Informasi-informasi berupa hasil pengukuran tersebut selanjutnya perlu


dianalisis. Peroses analisis dalam diri menilai hasil-hasil pengukuran (tes atau non
tes), kemudian menentapkan tingkat keberhasilan dari masing-masing aspek
penilaian, menentukan kriteria keberhasilan, dan selanjutnya menentukan berhasil
atau tidaknya aspek-aspek yang dinilai tersebut. Tentu saja dari proses analisis ini
dapat diketahui aspek mana yang sudah berhasil dan aspek mana yang belum
berhasil/
Proses selanjutnya dalam melakukan evaluasi diri adalah:

1. Memnberi makna (pemaknaan) atas hasil analisis yang dilakukan. Makna


yabg dapat diperoleh dari kegagalan terhadap proses dan hasil belajar siswa.
2. Memberikan penjelasan mengapa kegagalan itu bisa terjadi.

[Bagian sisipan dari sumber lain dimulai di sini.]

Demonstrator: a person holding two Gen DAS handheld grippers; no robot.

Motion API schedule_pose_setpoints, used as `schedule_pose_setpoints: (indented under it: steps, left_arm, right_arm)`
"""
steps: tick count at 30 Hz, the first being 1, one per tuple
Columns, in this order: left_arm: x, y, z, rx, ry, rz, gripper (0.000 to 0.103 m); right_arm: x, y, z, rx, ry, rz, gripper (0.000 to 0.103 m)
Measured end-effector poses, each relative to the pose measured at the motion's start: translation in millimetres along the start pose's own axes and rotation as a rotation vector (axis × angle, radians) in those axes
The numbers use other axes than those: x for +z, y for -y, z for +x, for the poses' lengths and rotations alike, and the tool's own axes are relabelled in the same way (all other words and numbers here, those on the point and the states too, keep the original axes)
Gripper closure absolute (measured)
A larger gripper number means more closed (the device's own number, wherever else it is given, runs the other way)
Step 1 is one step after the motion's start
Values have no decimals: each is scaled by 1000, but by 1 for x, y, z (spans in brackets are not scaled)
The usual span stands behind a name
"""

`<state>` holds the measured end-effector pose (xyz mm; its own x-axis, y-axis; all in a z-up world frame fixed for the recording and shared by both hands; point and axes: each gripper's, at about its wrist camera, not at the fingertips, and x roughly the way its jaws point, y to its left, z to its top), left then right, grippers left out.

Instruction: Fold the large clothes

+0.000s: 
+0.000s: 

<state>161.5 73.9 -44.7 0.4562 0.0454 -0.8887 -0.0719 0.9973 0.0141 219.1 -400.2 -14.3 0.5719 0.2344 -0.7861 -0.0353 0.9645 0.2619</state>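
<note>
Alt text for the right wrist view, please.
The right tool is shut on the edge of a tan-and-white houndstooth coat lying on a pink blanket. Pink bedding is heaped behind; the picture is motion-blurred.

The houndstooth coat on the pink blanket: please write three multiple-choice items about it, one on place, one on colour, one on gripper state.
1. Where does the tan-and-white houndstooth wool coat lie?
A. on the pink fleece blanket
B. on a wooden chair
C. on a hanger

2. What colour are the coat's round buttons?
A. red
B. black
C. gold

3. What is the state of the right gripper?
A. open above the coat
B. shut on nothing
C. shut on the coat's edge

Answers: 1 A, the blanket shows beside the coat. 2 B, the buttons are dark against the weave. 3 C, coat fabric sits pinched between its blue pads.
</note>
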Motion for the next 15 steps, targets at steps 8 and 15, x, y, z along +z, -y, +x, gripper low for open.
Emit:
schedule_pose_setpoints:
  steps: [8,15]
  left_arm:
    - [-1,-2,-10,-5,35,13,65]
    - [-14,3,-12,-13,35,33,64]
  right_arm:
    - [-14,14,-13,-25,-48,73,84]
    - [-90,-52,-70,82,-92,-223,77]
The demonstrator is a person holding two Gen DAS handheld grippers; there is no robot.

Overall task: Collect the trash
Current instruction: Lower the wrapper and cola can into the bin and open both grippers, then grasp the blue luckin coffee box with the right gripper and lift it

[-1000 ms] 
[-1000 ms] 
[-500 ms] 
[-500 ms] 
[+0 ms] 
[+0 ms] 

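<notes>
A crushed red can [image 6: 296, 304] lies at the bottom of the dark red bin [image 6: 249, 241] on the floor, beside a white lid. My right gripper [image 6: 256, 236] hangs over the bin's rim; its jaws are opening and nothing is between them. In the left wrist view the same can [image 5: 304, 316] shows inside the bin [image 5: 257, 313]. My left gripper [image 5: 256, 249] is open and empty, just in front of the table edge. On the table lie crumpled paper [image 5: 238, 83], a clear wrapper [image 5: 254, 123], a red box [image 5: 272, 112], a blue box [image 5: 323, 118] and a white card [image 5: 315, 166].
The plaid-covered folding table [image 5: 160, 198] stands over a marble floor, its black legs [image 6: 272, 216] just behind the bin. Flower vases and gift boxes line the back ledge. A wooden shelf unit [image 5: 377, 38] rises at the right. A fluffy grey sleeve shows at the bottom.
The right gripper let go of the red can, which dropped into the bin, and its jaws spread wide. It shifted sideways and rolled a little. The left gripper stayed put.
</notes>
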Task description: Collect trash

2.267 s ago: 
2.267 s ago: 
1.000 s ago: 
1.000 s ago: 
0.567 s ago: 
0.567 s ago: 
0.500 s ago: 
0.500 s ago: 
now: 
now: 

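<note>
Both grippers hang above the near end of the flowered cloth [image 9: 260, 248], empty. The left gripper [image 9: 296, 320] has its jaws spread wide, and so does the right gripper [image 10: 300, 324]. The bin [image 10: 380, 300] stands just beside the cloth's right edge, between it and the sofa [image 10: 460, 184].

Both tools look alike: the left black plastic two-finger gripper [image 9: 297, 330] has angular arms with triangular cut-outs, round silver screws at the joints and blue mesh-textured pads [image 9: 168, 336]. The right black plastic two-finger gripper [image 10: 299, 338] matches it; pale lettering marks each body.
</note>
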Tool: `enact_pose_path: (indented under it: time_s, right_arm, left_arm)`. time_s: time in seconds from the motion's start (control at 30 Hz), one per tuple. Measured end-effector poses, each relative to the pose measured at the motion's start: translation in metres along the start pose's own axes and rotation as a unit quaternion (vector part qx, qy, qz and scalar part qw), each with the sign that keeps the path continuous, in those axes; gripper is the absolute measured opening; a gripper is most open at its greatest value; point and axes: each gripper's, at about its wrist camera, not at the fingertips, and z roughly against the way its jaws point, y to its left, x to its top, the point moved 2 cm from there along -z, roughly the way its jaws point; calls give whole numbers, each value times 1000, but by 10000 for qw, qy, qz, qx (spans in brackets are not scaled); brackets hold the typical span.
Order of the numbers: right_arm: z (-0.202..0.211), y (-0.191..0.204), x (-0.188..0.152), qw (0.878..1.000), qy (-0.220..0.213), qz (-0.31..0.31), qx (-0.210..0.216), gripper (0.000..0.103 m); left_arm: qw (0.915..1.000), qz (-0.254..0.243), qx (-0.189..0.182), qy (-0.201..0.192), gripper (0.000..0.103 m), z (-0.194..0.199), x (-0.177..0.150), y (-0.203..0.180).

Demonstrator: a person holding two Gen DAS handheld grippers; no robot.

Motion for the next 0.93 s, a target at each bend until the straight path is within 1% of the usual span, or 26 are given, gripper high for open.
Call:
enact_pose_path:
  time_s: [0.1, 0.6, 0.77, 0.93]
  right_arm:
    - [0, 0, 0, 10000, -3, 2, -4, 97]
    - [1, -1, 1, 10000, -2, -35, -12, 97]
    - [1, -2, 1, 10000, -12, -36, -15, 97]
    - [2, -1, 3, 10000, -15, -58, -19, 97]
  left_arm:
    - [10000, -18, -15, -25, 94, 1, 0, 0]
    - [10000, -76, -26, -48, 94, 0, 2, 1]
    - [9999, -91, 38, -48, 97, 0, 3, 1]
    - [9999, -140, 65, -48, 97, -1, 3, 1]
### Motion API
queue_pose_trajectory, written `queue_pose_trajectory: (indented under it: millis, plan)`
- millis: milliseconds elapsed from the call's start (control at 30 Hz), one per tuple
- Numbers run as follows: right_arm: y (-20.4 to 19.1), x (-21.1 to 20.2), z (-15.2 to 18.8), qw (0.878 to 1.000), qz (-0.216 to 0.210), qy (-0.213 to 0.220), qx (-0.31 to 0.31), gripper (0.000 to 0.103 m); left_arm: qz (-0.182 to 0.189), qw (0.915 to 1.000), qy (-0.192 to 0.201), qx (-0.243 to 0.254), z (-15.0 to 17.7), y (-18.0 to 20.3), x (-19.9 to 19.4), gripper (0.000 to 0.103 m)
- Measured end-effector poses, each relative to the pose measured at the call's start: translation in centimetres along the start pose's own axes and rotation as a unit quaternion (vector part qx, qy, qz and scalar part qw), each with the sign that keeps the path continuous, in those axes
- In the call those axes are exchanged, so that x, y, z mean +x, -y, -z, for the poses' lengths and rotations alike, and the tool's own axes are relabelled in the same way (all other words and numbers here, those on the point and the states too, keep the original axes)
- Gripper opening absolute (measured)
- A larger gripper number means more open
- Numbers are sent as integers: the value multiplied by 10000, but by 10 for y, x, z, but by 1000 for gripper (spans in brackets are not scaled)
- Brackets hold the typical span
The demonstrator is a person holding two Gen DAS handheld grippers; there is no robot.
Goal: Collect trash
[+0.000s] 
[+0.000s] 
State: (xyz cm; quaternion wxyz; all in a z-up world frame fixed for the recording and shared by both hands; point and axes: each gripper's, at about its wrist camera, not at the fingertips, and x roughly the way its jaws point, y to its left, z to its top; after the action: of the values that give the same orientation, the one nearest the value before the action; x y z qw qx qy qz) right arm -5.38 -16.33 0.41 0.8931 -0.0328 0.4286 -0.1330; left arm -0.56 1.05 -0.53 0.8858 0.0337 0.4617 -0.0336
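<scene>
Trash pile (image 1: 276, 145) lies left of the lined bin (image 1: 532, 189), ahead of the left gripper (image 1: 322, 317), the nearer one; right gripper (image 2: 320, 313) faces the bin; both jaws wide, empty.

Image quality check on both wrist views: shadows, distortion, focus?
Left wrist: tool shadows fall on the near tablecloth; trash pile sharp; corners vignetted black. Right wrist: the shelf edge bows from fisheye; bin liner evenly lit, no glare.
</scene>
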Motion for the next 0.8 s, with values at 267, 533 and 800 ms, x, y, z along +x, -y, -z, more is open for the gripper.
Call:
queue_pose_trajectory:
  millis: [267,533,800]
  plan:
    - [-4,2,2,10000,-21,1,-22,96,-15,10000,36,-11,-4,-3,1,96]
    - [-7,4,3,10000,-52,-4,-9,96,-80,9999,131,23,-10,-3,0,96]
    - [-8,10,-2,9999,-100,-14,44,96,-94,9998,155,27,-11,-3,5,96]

Mengapa siswa
memberikan respon negativ terhadap pelaksanaan pembelajarn yang
dilakukan, mengapa peroses belajar siswa tidak sesuai harapan, demikian pula
mengapa hasil belajar siswa justru menentukan dari periode sebelumny, dan
lain sebagainya, dari penjelasan-penjelasan diatas.
3. Memberikan kesimpulan-kesimpulan yang masuk akal. Kesimpulan dapat
dikemukakan dalam bentuk identifikasi faktor-faktor penyebab kegagalan dan
pendukung keberhasilan.

Melakukan evaluasi diri terhadap pembelajaran yang dilakukan tidaklah


cukup bila hanya mendasarkan dari hasil belajar siswa. Diperlukan informasi lain
yang lebih mendalam dan menyeluruh sebagai bahan pertimbangan dalam melakukan
evaluasi diri. Informasi-informasi tersebut kemudian dianalisis, dimaknai, dijelaskan
dan kemudian disimpulkan untuk menentukan faktor-faktor penyebab kegagalan dan
pendukung keberhasilan pembelajaran yang kita lakukan. Karna itu, dengan
meningkatkan kualitas kinerja siswa (seperti misalnya peningkatan keaktifan,
kerjasama, partisipasi, fair play, sportivitas siswa dalm mengikuti pembelajaran) kita
harapkan akan meningkatkan pula hasil belajar siswa.